Ver las formas y las estructuras subyacentes de los eventos y tus reacciones a ellos es uno de los placeres de una cabeza bien mantenida. Por ejemplo, cuando me quieren vender un croc veo una sandalia.Consuela tu capacidad de ordenar y clasificar. Un monopatín puede ser una diversión o un medio de transporte. Puedes languidecer en la solitud (soledad voluntaria) individual, que es la habilidad de tener criterio propio. Un crítico de cine de treinta años por muy bueno o profesional que sea no te va a avasallar: has visto más cosas y en muchos casos habrás leído el libro detrás de la peli o la obra de teatro que ha sido la base de un rodaje. No te intimida.

 

No digo que esto sea así para todo: un dentista joven puede estar más al día con los avances tecnológicos que uno más maduro. Luego, cada uno a su manera de calibrar las urgencias del reciclaje profesional… o vital.

 

Yo, como aficionado al culebrón que es la vida en nuestro planeta, he disfrutado estos días del lujo de bajarme del frenesí cotidiano e irme de vacaciones a Madrid. ¡Sin ordenador! (El smartphone es útil pero el tamaño importa: prefiero ver fotos y mapas o leer en un soporte más ‘humano’ y tan grande como un rostro: la pantalla del ordenador es más cómoda y tampoco soy adicto a los selfies). Así que alcancé mi récord personal de vivir cinco días seguidos sin leer las noticias.

 

Discrepo de Ayuso. Madrid no es España. Madrid es un mundo. Como Londres o California. Pero, y para que nadie vaya corriendo a besar la mano de Gonzalo Santoja, añado que España también es un mundo, un mundo fascinante. Tan fascinante que lo visitan millones de turistas todos los años, y ni uno sabe quién es Berlanga o Mario Camus. Exagero, pero sólo para estimular el interés del lector. Tal vez sí los turistas se hayan enterado de la existencia de Almodóvar o de ese gran trilero, subvencionado por las arcas públicas, El Gran Calatrava.

 

La pluralidad significa que podemos sostener ideas opuestas sin ponernos nerviosos. El alcohol es un placer y también una droga. Y por mucho que tengamos esta sensación digna e indignante de solidaridad con un pueblo oprimido, no deberíamos tirar la toalla en la necesidad de denunciar la estupidez de gastar dinero a lo subnormal.

 

Al pasear por nuestras calles históricas, acertamos cuando usamos la expresión “de un valor incalculable”. Una de mis calles favoritas madrileñas es la de Santa Isabel.

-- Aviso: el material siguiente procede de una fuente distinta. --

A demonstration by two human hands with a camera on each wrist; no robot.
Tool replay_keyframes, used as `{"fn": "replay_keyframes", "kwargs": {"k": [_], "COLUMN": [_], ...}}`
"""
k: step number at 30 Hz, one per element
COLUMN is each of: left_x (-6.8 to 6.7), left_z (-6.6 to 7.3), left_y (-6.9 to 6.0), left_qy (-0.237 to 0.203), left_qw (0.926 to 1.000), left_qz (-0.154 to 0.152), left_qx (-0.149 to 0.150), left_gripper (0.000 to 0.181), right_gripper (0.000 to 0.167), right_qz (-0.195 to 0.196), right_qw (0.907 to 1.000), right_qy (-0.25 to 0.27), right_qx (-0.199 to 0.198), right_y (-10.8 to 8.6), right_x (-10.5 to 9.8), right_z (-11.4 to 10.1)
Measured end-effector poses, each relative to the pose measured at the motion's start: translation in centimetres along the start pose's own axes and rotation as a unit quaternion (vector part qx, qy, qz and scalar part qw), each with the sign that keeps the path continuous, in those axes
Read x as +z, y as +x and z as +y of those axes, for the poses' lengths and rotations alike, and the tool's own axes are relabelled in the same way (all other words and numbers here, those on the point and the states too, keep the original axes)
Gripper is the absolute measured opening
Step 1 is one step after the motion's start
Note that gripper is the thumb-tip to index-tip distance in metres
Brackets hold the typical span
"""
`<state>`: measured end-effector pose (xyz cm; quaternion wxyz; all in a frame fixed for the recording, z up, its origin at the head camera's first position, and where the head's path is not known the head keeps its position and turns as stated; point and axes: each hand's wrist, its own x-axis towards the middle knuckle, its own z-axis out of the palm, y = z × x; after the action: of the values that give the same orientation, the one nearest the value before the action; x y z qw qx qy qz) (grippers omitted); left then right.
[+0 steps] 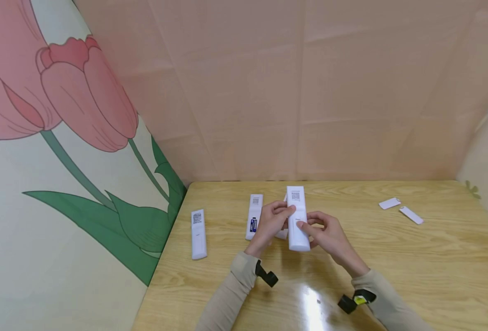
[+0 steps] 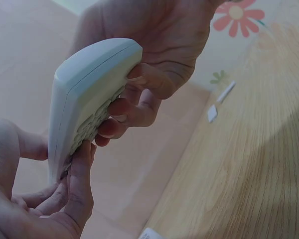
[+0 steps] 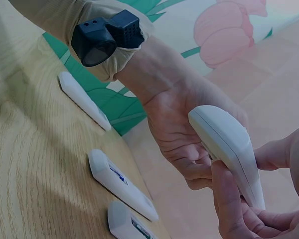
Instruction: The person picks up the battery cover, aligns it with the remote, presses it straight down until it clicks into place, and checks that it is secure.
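Both hands hold a white remote control [image 1: 298, 239] above the table, its back with a printed code facing up and its keypad underneath. My left hand [image 1: 270, 221] grips its left edge, thumb on the back. On the right side my right hand [image 1: 329, 233] grips it, thumb on the lower back and fingers beneath, beside the buttons [image 2: 92, 122]. Behind the left hand lies a second remote [image 1: 254, 204], its battery compartment uncovered and blue batteries [image 1: 253, 224] inside. A third remote [image 3: 120, 219], also with an uncovered compartment, is mostly hidden in the head view.
Another white remote [image 1: 199, 239] lies back up at the table's left side. Two loose white battery covers [image 1: 389, 203] [image 1: 411, 215] lie at the right. A pink cloth wall [image 1: 310, 92] rises behind the wooden table [image 1: 455, 276], and a tulip-printed panel [image 1: 82, 239] borders its left.
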<state>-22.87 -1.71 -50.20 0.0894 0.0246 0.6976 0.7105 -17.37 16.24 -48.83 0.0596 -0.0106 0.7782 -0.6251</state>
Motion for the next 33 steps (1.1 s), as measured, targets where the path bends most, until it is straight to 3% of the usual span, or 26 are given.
{"fn": "replay_keyframes", "kwargs": {"k": [19,33], "left_x": [0.13,-0.17], "left_z": [0.2,0.24], "left_y": [-0.18,-0.33], "left_qy": [-0.006,-0.008], "left_qw": [0.9997,0.9999], "left_qz": [0.005,-0.001], "left_qx": [-0.023,-0.009], "left_gripper": [0.027,0.027], "right_gripper": [0.05,0.053], "right_qz": [0.002,-0.002], "right_qw": [1.0,1.0], "right_qy": [0.001,-0.002], "right_qx": [-0.003,0.003], "right_y": [-0.16,-0.28], "right_x": [-0.02,0.23], "right_z": [0.12,-0.05]}}
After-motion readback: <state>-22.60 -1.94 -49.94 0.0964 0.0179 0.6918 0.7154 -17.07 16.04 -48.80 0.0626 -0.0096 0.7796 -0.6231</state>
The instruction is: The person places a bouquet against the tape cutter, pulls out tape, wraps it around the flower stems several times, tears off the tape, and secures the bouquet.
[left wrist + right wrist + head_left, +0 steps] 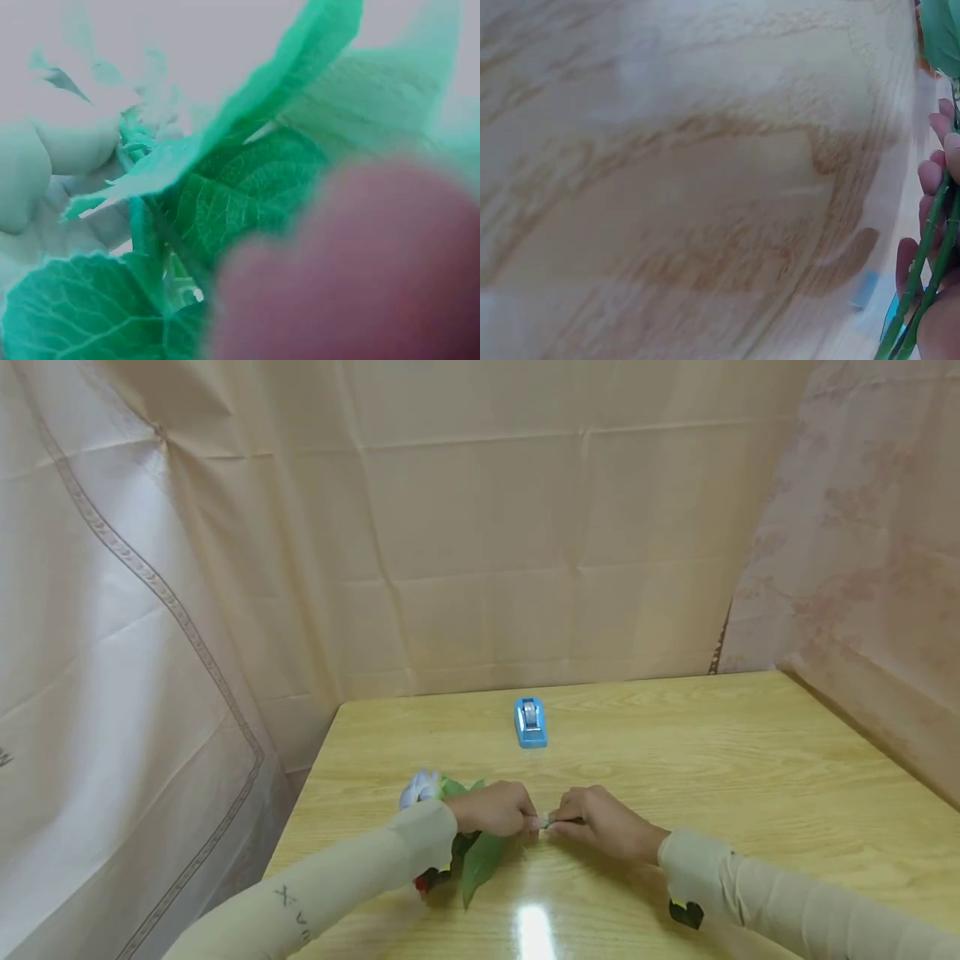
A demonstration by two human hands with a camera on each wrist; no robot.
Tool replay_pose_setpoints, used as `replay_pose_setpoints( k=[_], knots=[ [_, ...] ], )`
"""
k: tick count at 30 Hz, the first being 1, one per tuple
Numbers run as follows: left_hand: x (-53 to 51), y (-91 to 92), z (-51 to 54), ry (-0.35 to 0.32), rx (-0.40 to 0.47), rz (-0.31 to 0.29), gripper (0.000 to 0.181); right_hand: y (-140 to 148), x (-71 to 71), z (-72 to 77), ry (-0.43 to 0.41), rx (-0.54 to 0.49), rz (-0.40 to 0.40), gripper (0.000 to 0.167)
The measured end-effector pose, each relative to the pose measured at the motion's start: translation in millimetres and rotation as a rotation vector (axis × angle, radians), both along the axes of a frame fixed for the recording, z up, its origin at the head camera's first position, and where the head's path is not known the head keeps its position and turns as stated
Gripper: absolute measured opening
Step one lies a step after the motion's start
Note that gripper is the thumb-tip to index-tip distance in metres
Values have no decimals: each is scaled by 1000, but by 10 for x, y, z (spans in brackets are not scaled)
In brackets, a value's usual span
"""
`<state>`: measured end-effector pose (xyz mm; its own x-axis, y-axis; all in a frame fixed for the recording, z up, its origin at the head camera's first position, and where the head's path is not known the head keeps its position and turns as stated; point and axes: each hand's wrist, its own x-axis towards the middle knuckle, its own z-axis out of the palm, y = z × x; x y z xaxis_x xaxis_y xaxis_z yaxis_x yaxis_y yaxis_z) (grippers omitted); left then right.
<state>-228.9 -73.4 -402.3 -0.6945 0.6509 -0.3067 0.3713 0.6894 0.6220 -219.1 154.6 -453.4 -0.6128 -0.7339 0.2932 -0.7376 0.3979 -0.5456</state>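
Observation:
A flower with a pale lilac-blue bloom [420,787] and broad green leaves [482,862] lies to the left, partly behind my left forearm. My left hand [495,810] pinches its stem area, fingers curled, with leaves hanging below the palm. Close by on the right, my right hand [606,823] pinches the stems just past the left fingertips. Two green stems [930,247] run side by side through the fingers in the right wrist view. Veined leaves [240,195] fill much of the left wrist view, where a blurred pink patch hides part.
A blue tape dispenser [531,727] with a roll in it stands on the wooden table [675,743], beyond both hands. Hanging cloth [480,527] encloses the back and sides. A small dark and yellow object [686,913] shows beneath the right wrist.

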Motion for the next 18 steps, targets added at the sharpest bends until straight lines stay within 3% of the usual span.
replay_pose_setpoints(
  k=[3, 7, 11, 18],
  knots=[
    [-3, -1, -22, -31, 15, 54, 31, -12, 13, -1, 1, 17, -15, 16],
    [7, 10, -45, 0, 16, 92, 26, -32, 33, 0, 4, 24, -26, 16],
    [34, 30, -54, 53, 0, 109, 25, -41, 41, -5, -5, 25, -33, 16],
    [63, 37, -63, 87, 24, 97, 22, -25, 42, -14, 27, 42, -67, 16]
  ],
)
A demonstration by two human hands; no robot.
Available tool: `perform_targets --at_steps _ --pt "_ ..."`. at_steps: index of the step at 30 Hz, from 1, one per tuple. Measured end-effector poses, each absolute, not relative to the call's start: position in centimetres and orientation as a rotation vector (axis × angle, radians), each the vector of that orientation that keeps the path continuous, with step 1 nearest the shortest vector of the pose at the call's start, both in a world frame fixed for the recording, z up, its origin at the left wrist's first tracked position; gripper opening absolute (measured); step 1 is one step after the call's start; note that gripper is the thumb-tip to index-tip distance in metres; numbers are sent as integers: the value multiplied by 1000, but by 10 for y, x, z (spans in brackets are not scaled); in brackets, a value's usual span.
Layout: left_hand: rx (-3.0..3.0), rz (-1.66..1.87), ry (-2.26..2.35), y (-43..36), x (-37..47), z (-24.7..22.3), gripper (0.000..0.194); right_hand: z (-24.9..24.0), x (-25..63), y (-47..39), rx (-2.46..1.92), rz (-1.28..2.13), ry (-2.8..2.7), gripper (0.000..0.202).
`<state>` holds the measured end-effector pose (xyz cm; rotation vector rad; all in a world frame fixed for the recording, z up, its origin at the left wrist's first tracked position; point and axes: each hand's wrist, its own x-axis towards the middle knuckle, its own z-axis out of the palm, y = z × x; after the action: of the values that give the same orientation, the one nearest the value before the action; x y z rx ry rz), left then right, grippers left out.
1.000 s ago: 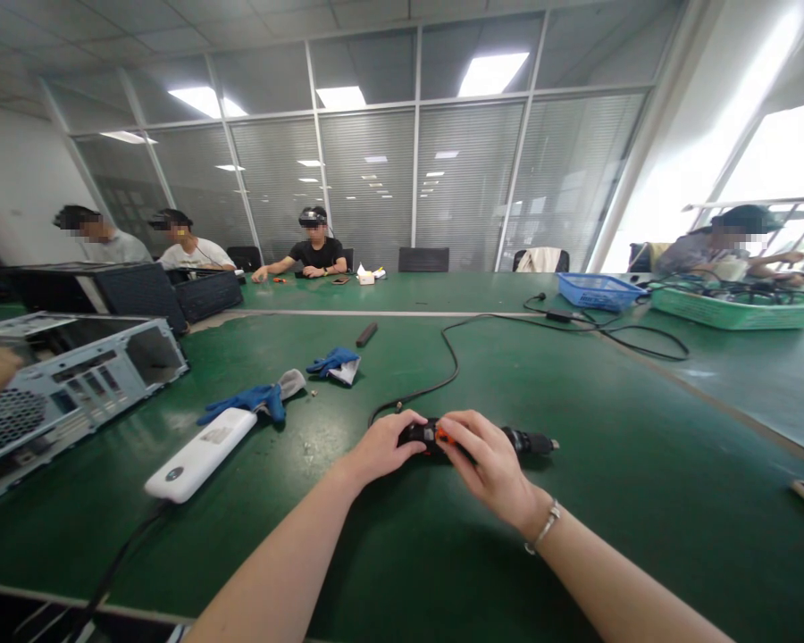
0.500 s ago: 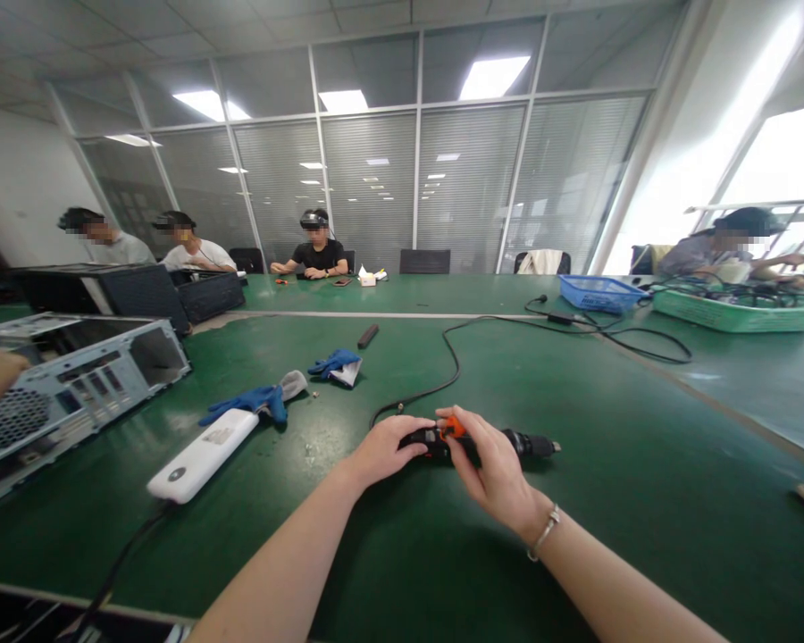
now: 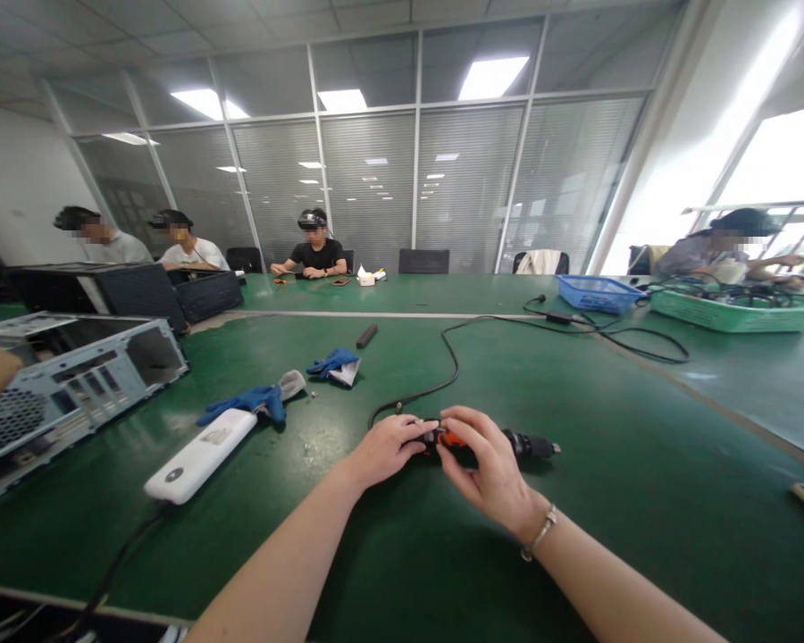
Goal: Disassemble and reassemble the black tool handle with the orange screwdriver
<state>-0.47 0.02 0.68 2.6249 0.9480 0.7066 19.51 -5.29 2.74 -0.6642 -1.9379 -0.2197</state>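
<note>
A black and orange power screwdriver [image 3: 526, 444] lies on its side on the green table, its dark nose and metal bit pointing right. My left hand [image 3: 392, 446] is closed around its left end, fingers on top and thumb along the near side. Arched over the middle, my right hand [image 3: 489, 460] has its fingertips and thumb on either side of an orange part [image 3: 450, 438]. The palm of that hand is off the table, and its fingers cover much of the tool's body. A bracelet circles the right wrist.
A white power bank-like box [image 3: 201, 457] with a cable, blue gloves [image 3: 247, 404] and a dark bar [image 3: 367, 336] lie left. A computer case [image 3: 107, 375] stands far left. A black cord [image 3: 456, 357] runs rightward toward blue [image 3: 596, 293] and green baskets [image 3: 737, 311]. Several people sit around.
The orange part, raised between my right fingertips before, now sits lower, at the tool's body. My right fingers have spread a little around it. The left hand stays on the tool's end.
</note>
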Motion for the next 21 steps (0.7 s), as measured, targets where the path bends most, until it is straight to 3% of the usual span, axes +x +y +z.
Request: perform_targets --at_steps 3,9,15,21 --pt "2648 706 957 0 -5 6 36 25 196 -51 -679 -291 -1927 45" --pt "2666 693 952 0 -4 6 42 26 195 -52 -620 -207 -1962 57" --pt "2650 725 949 3 -5 2 36 22 197 -52 -721 -288 -1912 53" --pt "2636 725 952 1 -6 4 43 27 194 -53 -639 -204 -1947 62"
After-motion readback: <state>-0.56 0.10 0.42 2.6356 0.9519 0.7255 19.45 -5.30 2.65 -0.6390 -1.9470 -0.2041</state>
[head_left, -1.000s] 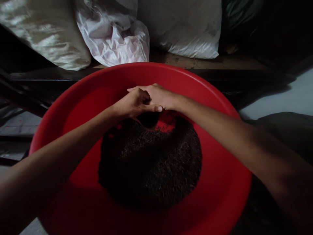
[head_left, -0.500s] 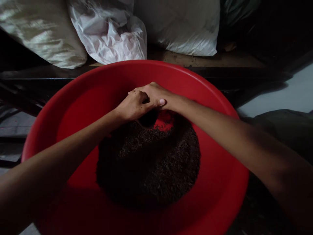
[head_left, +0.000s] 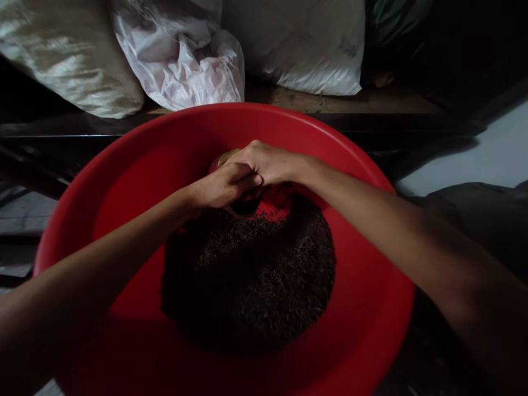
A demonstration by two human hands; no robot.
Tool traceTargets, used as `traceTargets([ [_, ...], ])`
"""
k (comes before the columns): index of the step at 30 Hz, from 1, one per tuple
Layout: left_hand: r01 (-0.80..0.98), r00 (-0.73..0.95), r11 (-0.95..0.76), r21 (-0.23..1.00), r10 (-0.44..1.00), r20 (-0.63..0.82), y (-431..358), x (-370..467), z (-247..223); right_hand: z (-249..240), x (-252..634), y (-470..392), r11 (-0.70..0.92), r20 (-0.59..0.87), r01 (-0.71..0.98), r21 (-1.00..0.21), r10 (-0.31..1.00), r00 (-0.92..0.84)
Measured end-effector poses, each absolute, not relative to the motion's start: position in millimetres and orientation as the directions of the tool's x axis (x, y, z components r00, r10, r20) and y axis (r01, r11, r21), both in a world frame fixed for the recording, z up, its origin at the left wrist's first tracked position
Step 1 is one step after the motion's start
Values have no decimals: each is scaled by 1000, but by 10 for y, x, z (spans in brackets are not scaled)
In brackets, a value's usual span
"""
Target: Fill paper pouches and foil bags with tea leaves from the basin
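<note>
Dark, loose, grainy material (head_left: 284, 286) could scatter if the half-hidden reddish, rounded container (head_left: 215, 164) slips; my left hand (head_left: 220, 185) and right hand (head_left: 270, 162) overlap, fingers curled, their hold I can't tell.

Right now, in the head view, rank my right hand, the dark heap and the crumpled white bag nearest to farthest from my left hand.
1. Right hand: overlapping your left hand.
2. Dark heap: just below, inside the red tub.
3. Crumpled white bag: beyond the tub's far rim.
</note>
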State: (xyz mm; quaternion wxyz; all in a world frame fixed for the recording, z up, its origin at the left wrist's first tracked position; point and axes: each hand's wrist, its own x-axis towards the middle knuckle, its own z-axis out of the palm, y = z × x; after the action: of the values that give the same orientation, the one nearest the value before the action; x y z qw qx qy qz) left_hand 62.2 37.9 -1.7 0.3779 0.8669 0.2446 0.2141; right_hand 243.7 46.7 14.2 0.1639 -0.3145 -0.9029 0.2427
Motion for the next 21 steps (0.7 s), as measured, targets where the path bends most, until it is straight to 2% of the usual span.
traceTargets([
  [5,245,809,-588,771,563,172,414,644,3,181,2441,449,636,131,556,-536,712,-690],
  [9,319,751,-561,764,642,157,437,698,-9,108,2443,505,635,152,566,-525,724,-672],
  [13,343,698,-526,778,697,163,416,719,-7,10,2410,603,639,174,618,-458,746,-643],
  [18,415,598,-428,803,793,113,321,751,16,78,2319,549,568,82,727,-385,806,-586],
  [21,490,530,-396,777,842,95,238,802,26,123,2286,467,562,56,720,-408,802,-594],
])
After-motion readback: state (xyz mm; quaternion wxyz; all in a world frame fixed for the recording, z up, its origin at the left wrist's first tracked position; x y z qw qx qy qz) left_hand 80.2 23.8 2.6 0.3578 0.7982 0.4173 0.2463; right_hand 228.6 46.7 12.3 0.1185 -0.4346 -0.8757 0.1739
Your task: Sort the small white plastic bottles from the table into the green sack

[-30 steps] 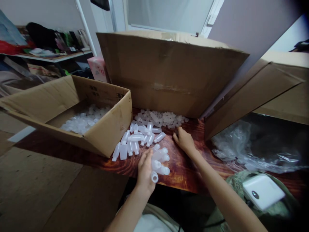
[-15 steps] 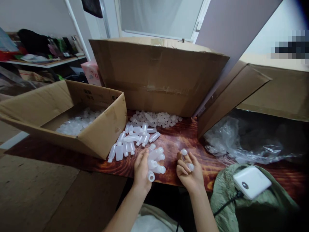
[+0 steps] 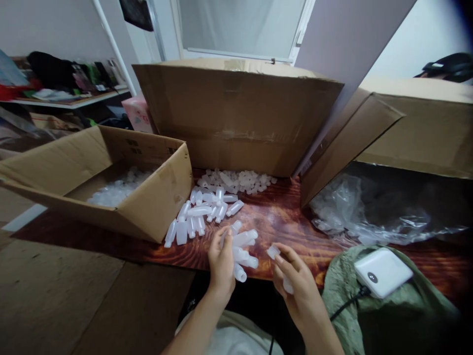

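Note:
Several small translucent white plastic bottles are bunched in my left hand, their necks pointing right. My right hand pinches a small clear-white cap between thumb and fingertips, a short way right of the bottle necks and apart from them. Another whitish piece, partly hidden, is tucked in the right palm. On the table beyond my left hand lies a loose group of bottles. Behind these, small caps are heaped against a large carton.
An open cardboard box at left holds more translucent pieces. The large carton closes off the table's back. At right, a tilted box holds clear plastic film. A white power bank with a cable rests on green cloth.
My right hand has turned from palm-up to a fingertip pinch on one cap. The left-hand bottles have tilted and shifted slightly right. The view has shifted a little.

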`<state>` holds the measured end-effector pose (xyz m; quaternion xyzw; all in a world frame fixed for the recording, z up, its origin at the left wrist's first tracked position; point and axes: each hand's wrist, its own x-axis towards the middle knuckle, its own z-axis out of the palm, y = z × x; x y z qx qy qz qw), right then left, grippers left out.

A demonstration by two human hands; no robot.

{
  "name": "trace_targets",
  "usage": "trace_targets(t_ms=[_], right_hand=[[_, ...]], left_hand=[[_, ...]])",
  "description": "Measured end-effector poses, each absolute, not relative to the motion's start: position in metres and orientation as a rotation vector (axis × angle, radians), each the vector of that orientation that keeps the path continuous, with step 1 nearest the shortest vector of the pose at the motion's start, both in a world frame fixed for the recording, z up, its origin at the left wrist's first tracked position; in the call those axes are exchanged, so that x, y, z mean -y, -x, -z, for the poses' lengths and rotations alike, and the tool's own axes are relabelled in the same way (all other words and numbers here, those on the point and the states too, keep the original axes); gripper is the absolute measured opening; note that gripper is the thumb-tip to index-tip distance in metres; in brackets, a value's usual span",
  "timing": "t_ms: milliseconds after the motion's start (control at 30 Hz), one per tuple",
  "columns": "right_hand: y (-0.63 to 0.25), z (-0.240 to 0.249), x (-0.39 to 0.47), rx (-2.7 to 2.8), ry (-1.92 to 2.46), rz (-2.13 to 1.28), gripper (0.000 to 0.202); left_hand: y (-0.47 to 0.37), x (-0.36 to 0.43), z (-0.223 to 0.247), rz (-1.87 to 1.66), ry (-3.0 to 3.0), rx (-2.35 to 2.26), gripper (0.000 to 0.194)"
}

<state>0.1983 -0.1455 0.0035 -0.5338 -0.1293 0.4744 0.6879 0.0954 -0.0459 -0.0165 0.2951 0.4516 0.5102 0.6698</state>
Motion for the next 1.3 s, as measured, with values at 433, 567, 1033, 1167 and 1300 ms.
trace_targets(t_ms=[433,567,1033,1167,1300], right_hand=[[-0.191,-0.017,0.157,1.118,1.568,-0.605,0.028],[-0.189,-0.023,0.156,1.380,1.602,-0.425,0.023],[-0.206,-0.037,0.155,1.800,1.715,0.003,0.025],[-0.216,-0.043,0.160,1.878,1.743,-0.036,0.027],[-0.224,-0.049,0.167,2.020,1.716,-0.315,0.040]], left_hand=[[-0.093,0.050,0.020,-1.191,-0.791,-1.045,0.041],[-0.093,0.056,0.009,-1.210,-0.928,-1.040,0.034],[-0.092,0.070,-0.015,-1.211,-1.124,-1.080,0.026],[-0.093,0.071,-0.018,-1.197,-1.136,-1.059,0.026],[-0.092,0.071,-0.022,-1.209,-1.107,-1.057,0.025]])
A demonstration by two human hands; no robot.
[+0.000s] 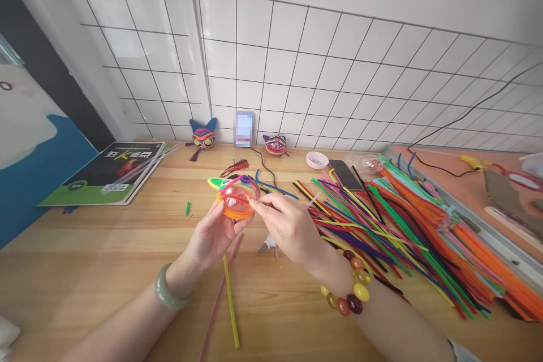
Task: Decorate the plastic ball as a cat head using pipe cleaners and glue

Es tan bonita e interesante que tiene su propia entrada en Wikipedia. (Allí está también La Filmoteca Española). He pasado ocho minutos calculando cuánto costaría destrozarla por completo.

 

Aquí, sentado tranquilamente en Occidente, voy navegando por las páginas web dedicadas a la historia del desarrollo y los precios de los misiles crucero (cada uno: 1,9 millones de dólares) y veo que, en términos del coste de la destrucción, el presupuesto de 5.481 millones de euros (que es el de la ciudad de Madrid para el año 2022), me bastaría para eliminar por completo unas cuantas Astorgas, sin tener que recurrir al uso de la bomba atómica. Ahora bien, si la destrucción calculada es calculable, lo que cabe recordar es la imposibilidad de medir el tiempo necesario para reemplazar o reconstruir una sola joya: en el caso del Palacio de Dresde, por ejemplo, setenta años. Aunque técnicamente esto no es verdad: en el año 1965 todavía estaba en ruinas. Terminaron de arreglar y rematar todo hace un añito.

 

Yo pasaré el resto de mi vida sin comprender la complicidad de la Iglesia Ortodoxa Rusa con los arquitectos de la invasión. Igual piensan que La batalla de Stalingrado es tan sólo una peli. Y pido disculpas por la mala calidad de esta columna: es que no tengo palabras para las vidas destruidas.